Consumers were indeed spending like it was 2006 last year when it came to home improvements. Home Depot enjoyed a very good year when others in retail were left struggling. Its same-store sales jumped almost 6 percent.

Home Depot also projects total sales of approximately $101 billion for the year. That’s a lotta lumber.

“The improvements in the housing market are moving our customers back into the mindset of treating their homes like an investment, as opposed to a liability they have to spend into. We’ve seen that reflected in our in-store activity levels.”

About half of the 80,000 or so seasonal employees will be transitioned to permanent work and hires will be made across departments.

Home Depot, it seems, is doing a lot of what it always had done and has benefited greatly from economic conditions that make what it does more relevant to more consumers. But in the face of its success, the firm is not standing idly by, not willing to rest on its laurels. It is, in fact, looking to reform its customer base through expansion.
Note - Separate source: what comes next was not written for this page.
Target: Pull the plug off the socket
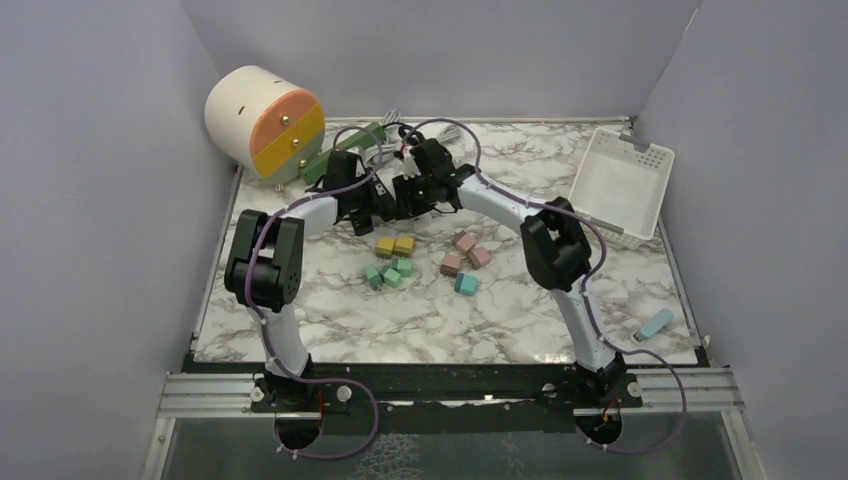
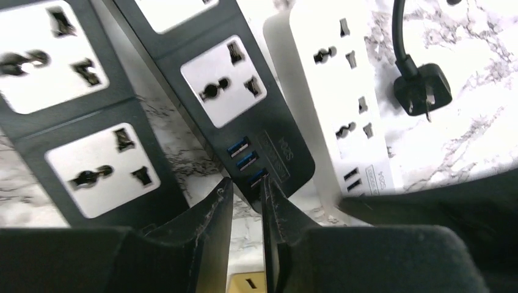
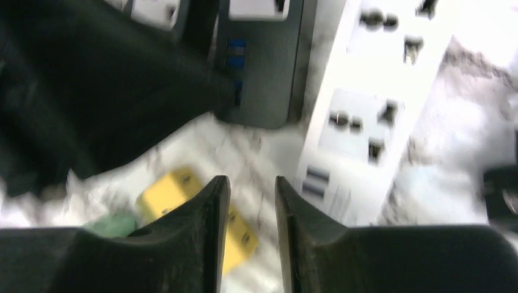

Home Depot wants to sell to the professional contractors that currently only make up about 4 percent of its customer base but 35 percent of sales.

 

Going Pro

Professional customers — the general contractors, landscapers, plumbers, interior designers and carpenters that spend their Saturdays wandering Home Depot’s aisles — are the opportunity the retailer needs to tap going forward, according to J.T. Rieves, Home Depot’s VP of pro business. Moving that needle up, even incrementally, can deliver drastic changes to the bottom line.

“We spend a lot of time trying to show people how compelling the pro opportunity is. [CFO Carol Tome] has stated publicly: If we get the average Home Depot pro customer to come three more times a year, that’s over a billion dollars a year in additional revenue. Or, if I get each pro to spend $5 more in the store, that’s another $1.2 billion,” Rieves said.

Yes, pennies grow into dollars.

Rieves notes that Home Depot has made progress there but that 4 percent figure also indicates there is much to be done.

“I think we all would say that we are the convenience store for the pro. It’s a fabulous business, but in my opinion, it should offend us that the number one reason pros shop us is convenience and location. My goal is to move the perception from the convenience store of the pro to the destination store of the pro. Let’s demonstrate to them why they shouldn’t leave us and go elsewhere. Our paint is just as highly regarded; our pricing is just as good. And we have other things in the store that we can do for you,” Rieves added.

More importantly, Rieves notes, Home Depot has scale, money and opportunity to expand its offerings beyond the paints, lumber and merchandise itself and into how the professional who want them access them. That has meant a big focus on digital upgrades in the past few years and a way to provide professional building customers a sort of material flexibility that would be hard to match without a store network as large as Home Depot’s.

“Whether it’s the Home Depot app, whether it’s buy online and pick up in store and let us pull your order, there are other opportunities: the Home Depot quote center and the ability for us to do truss packages. On and on goes the list, and all of those are things that I’m not sure people realize that we provide,” Rieves noted.

The competencies were not native to Home Depot; Rieves noted that realizing the professional consumer may well be the future of the big box home improvement retailer pushed the company into the market for acquisition. What it came back with was Florida-based Interline Brands, which provides a powerful boost to the MRO [maintenance, repair and operations] business.

“They bring same-day or next-day delivery, high fill rates and a service model that they do really well. Why not partner with the guys who do MRO better than anybody? That’s exactly what we’ve done,” Rieves noted. “[Professional clients] went elsewhere because it wasn’t a core competency of ours. Now, it is, because we just acquired it. We have some work to do to make those two businesses work perfectly in tandem.”

That work will not be easy, and those pros will need convincing.

But the team at Home Depot remains an island of optimism in a sea of discontent, as sales are growing and it has its plan of attack laid out.